Try it:
Both the line with "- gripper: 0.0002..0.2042" and the line with "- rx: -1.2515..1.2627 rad" in the records below must appear in the output, along with every line between them, exactly and with nothing added.
*** Block opens ***
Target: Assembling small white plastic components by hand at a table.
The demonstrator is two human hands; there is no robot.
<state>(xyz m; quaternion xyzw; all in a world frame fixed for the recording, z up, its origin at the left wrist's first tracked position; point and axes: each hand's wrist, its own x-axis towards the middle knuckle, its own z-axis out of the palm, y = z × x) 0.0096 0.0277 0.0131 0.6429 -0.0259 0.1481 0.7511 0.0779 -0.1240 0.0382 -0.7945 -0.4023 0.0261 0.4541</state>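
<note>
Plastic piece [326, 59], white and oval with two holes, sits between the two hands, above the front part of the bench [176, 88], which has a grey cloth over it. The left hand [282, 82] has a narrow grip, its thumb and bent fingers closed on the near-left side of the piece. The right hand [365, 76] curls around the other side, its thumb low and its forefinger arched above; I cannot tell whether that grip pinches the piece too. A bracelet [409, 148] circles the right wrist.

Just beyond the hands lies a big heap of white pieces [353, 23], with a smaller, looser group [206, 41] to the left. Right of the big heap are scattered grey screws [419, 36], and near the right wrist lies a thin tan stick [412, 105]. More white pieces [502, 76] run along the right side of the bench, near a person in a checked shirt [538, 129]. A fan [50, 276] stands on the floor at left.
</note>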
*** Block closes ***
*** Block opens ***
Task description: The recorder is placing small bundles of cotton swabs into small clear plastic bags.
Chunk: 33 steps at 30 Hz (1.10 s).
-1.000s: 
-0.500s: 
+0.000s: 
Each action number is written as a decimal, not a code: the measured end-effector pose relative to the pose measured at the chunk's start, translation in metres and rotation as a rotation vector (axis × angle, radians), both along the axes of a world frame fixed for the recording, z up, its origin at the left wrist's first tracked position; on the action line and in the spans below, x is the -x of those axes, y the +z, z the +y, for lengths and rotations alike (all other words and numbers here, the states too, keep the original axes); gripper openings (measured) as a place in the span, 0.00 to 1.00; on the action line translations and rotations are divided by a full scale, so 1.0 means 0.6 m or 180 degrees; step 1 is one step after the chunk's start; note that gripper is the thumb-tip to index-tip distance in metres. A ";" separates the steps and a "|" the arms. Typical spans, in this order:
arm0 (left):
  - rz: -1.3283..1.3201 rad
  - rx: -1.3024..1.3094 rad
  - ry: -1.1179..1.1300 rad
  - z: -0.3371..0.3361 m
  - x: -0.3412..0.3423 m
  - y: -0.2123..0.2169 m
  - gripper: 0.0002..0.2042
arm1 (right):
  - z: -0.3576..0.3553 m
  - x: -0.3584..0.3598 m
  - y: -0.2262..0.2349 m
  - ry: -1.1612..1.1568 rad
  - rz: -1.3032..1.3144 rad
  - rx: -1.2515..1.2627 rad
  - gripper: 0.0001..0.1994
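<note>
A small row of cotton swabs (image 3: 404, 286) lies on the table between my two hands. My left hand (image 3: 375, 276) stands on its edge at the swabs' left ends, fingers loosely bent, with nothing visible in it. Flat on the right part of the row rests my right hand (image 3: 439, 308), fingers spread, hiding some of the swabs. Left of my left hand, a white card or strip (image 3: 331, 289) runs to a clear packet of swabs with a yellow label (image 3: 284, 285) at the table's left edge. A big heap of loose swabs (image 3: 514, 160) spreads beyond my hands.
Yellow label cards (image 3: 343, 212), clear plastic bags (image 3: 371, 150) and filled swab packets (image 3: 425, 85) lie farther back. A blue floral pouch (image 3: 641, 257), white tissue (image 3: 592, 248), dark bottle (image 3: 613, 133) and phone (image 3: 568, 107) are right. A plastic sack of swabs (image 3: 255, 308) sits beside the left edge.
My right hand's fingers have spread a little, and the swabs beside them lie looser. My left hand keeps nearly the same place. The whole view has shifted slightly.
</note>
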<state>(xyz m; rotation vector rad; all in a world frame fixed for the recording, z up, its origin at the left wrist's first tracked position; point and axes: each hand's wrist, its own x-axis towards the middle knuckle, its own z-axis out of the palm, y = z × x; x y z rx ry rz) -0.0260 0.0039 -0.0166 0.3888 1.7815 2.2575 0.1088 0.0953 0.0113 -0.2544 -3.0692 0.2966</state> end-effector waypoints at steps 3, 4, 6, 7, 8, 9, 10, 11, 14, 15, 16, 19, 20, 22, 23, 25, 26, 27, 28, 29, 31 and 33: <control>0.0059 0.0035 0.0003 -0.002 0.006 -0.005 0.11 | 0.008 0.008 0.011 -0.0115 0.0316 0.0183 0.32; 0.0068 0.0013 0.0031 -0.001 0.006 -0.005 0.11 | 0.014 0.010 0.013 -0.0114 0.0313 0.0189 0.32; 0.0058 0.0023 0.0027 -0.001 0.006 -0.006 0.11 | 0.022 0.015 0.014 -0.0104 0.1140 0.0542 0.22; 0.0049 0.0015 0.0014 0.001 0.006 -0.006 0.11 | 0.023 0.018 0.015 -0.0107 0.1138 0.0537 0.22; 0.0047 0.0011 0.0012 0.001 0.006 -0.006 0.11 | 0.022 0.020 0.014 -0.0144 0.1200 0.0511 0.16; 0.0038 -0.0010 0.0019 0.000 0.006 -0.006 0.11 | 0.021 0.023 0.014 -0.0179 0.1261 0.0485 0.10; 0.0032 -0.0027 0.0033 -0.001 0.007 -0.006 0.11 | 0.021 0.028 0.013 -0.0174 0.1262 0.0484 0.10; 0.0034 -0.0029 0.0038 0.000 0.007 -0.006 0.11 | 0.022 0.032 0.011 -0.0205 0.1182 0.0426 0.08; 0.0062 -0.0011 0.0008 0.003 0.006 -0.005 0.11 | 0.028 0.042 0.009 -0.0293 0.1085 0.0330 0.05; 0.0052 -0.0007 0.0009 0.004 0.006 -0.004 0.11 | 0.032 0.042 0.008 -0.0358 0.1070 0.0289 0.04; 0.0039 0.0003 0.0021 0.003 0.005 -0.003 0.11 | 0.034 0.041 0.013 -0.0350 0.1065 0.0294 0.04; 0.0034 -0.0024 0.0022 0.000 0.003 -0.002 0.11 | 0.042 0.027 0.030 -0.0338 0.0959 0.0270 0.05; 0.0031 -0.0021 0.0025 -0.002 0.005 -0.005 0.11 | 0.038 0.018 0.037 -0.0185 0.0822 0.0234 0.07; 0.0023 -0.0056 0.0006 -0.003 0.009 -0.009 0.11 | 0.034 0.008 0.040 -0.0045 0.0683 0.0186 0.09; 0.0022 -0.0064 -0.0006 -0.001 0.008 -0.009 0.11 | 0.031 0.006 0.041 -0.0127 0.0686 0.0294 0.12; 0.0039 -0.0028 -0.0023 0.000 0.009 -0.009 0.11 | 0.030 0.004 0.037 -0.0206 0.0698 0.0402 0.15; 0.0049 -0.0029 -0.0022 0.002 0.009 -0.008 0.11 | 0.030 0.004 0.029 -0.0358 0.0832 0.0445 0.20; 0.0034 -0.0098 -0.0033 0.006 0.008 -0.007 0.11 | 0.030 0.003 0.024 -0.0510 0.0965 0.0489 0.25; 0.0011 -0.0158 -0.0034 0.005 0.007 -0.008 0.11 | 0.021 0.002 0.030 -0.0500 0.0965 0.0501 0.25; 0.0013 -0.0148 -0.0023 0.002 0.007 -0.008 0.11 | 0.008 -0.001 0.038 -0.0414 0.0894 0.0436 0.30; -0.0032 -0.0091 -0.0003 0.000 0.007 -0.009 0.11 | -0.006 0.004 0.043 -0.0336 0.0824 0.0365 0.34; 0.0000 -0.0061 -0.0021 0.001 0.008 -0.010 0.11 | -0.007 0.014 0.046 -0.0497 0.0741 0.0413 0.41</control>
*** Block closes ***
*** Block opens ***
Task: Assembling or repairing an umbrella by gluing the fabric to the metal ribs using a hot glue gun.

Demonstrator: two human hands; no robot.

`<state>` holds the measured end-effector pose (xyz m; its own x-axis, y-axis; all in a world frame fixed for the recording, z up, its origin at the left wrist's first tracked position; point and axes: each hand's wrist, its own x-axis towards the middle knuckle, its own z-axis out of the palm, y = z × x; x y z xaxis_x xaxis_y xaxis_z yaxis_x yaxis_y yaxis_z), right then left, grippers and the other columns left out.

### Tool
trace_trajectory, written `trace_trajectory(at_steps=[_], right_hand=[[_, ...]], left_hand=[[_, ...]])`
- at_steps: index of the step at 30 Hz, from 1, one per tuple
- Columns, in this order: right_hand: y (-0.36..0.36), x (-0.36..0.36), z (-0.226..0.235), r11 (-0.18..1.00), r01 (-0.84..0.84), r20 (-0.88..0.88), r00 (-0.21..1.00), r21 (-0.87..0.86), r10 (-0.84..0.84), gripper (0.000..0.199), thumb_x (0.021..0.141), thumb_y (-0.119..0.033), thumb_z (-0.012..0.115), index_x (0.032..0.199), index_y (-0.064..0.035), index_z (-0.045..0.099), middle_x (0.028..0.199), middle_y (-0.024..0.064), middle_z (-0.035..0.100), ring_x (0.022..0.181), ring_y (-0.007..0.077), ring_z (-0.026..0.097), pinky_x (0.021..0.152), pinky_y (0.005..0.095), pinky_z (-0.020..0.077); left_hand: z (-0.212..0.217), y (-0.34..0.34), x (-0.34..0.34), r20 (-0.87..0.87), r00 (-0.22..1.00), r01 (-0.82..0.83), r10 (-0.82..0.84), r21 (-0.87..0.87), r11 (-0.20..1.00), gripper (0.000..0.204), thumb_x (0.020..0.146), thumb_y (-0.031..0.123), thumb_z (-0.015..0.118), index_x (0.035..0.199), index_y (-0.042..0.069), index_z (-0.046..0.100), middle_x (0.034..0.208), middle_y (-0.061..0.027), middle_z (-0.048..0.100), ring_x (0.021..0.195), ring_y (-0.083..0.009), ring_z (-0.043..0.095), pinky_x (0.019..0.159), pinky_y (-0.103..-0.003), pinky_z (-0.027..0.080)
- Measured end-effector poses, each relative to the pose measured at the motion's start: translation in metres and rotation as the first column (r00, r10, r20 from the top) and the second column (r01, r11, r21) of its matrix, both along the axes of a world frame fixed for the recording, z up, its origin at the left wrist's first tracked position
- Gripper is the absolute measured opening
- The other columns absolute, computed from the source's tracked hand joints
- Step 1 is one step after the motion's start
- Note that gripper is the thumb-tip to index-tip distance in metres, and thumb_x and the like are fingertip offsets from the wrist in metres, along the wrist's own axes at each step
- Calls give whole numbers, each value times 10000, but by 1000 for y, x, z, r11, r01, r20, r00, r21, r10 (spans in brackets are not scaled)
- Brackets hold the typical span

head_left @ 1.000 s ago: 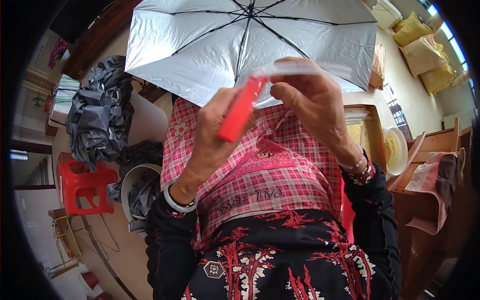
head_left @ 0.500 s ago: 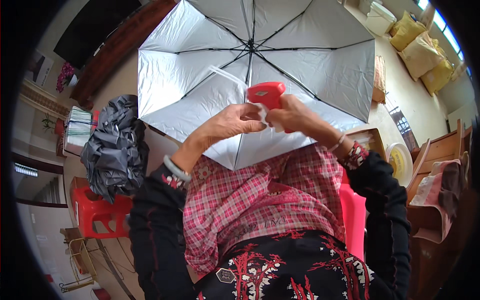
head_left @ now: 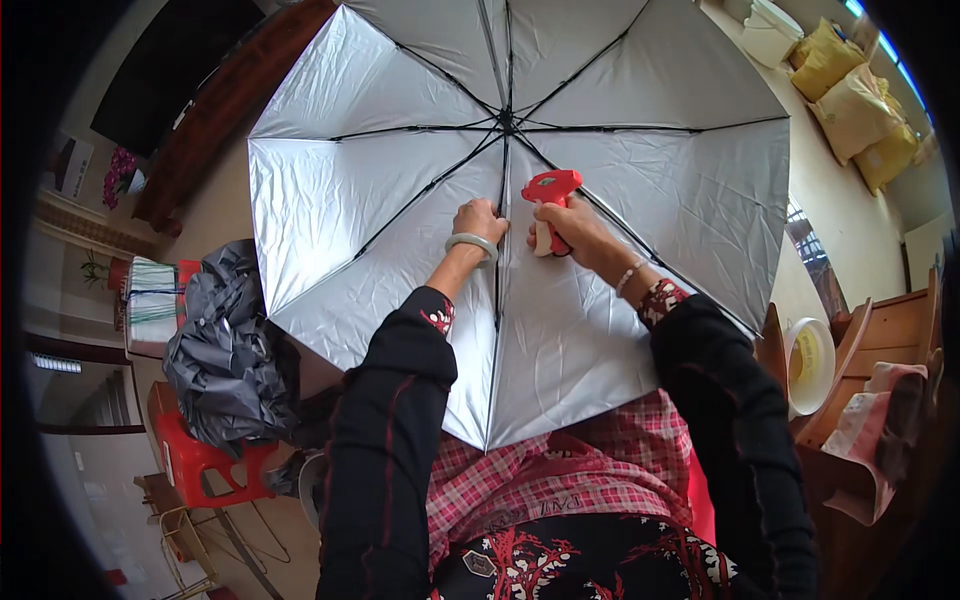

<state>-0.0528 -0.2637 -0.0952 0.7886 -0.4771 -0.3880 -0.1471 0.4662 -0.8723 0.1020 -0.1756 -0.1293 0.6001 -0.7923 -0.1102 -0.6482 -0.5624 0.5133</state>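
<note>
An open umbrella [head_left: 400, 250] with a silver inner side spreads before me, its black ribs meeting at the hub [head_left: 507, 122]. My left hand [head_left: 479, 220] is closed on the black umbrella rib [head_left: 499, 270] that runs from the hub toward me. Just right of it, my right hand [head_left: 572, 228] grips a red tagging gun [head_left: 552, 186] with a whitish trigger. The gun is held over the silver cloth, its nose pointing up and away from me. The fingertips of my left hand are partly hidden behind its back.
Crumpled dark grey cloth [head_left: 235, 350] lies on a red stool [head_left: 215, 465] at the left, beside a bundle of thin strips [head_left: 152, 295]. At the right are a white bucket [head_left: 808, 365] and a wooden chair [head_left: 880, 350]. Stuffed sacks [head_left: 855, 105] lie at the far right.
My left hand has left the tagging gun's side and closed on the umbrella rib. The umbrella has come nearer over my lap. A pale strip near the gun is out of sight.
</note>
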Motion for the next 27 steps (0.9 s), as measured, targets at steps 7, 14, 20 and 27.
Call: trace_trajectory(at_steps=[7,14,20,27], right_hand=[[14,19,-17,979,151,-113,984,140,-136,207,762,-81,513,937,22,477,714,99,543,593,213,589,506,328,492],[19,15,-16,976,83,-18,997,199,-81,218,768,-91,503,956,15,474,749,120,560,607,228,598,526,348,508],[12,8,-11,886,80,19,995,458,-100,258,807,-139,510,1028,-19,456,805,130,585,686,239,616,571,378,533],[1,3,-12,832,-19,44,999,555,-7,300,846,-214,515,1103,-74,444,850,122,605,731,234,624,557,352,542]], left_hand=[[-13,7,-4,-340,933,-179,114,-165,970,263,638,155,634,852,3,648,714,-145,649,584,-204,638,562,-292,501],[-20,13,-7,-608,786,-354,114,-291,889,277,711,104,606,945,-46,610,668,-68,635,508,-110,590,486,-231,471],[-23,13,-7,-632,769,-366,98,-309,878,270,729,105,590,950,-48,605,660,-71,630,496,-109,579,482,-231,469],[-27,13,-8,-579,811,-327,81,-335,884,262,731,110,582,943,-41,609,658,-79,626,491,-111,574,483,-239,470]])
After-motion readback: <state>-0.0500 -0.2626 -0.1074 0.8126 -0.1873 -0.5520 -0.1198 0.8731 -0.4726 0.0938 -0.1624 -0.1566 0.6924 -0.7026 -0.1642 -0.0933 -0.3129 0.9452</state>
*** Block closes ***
Result of this exercise:
  - gripper: 0.0002..0.2042
arm1 (right):
  - z: -0.3576..0.3553 m
  - x: -0.3584..0.3598 m
  - y: -0.2262..0.2349 m
  - ry: -1.1612..1.1568 rad
  - rz: -1.3032..1.3144 rad
  - rx: -1.2515..1.2627 rad

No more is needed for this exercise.